Microsoft Word - Paper 2.docx


 
The Journal of Engineering Research (TJER) Vol. 13, No. 1 (2016) 22-32 

Effect of Sediment Density on the Bed Topography in a 
Channel Bend Using Numerical Modeling 

 
M. Vaghefi*, a, Y. Safarpoor and S.S. Hashemi 

Civil Engineering Department, Persian Gulf University, Bushehr, Iran 
 

Received 25 February 2015; Accepted 13 August 2015 
 

Abstract:  In this paper, the bed topography of a channel at a 90-degree bend was studied at the T-shaped 
spur dike installed at the middle of the outer bank.
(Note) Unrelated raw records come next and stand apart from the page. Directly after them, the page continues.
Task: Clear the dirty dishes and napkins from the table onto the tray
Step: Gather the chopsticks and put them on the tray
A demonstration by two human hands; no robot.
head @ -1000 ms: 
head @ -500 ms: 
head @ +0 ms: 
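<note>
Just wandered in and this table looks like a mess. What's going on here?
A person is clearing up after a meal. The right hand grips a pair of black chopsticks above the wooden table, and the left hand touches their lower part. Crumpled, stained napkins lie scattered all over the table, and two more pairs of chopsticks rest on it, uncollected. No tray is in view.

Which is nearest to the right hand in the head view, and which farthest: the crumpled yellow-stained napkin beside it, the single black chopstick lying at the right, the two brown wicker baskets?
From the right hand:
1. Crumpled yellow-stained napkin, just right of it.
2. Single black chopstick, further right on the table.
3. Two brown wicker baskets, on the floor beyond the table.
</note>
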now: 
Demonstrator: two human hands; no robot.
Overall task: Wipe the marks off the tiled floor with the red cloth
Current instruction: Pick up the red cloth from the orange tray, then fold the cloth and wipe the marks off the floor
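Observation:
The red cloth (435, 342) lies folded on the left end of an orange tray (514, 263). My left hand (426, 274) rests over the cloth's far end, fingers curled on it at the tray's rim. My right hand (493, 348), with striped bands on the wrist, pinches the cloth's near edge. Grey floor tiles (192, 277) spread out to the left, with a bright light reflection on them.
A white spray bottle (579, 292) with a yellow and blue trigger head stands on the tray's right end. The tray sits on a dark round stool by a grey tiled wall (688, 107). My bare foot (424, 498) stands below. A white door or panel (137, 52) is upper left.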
Numerical analyses were performed with the Sediment 
Simulation in Intakes with Multiblock Option (SSIIM) model. Three relative curvatures (R/B = 2, 3, and 4) 
related to the three sediment densities (P = 2.35, 2.5, and 2.65) were modeled in nine cases and the effects of 
sediment density on the bed scour patterns were studied.  It was observed that the maximum amount of 
scour occurred near the head of the dike wing at the dike’s upstream, and the maximum amount of 
sedimentation occurred at the inner bank of the bend exit.  By increasing the sediment density when R/B = 4, 
the maximum scour and sedimentation decreased to 27.41% and 46.15%, respectively. When R/B = 3, the 
maximum scour and sedimentation decreased to 25.93% and 23.91%, respectively. When R/B = 2, the 
maximum scour and sedimentation decreased to 25.98% and 10%, respectively. 
 
Keywords: SSIIM model, T-shaped spur dike channel bend, Sediment density, Relative curvature.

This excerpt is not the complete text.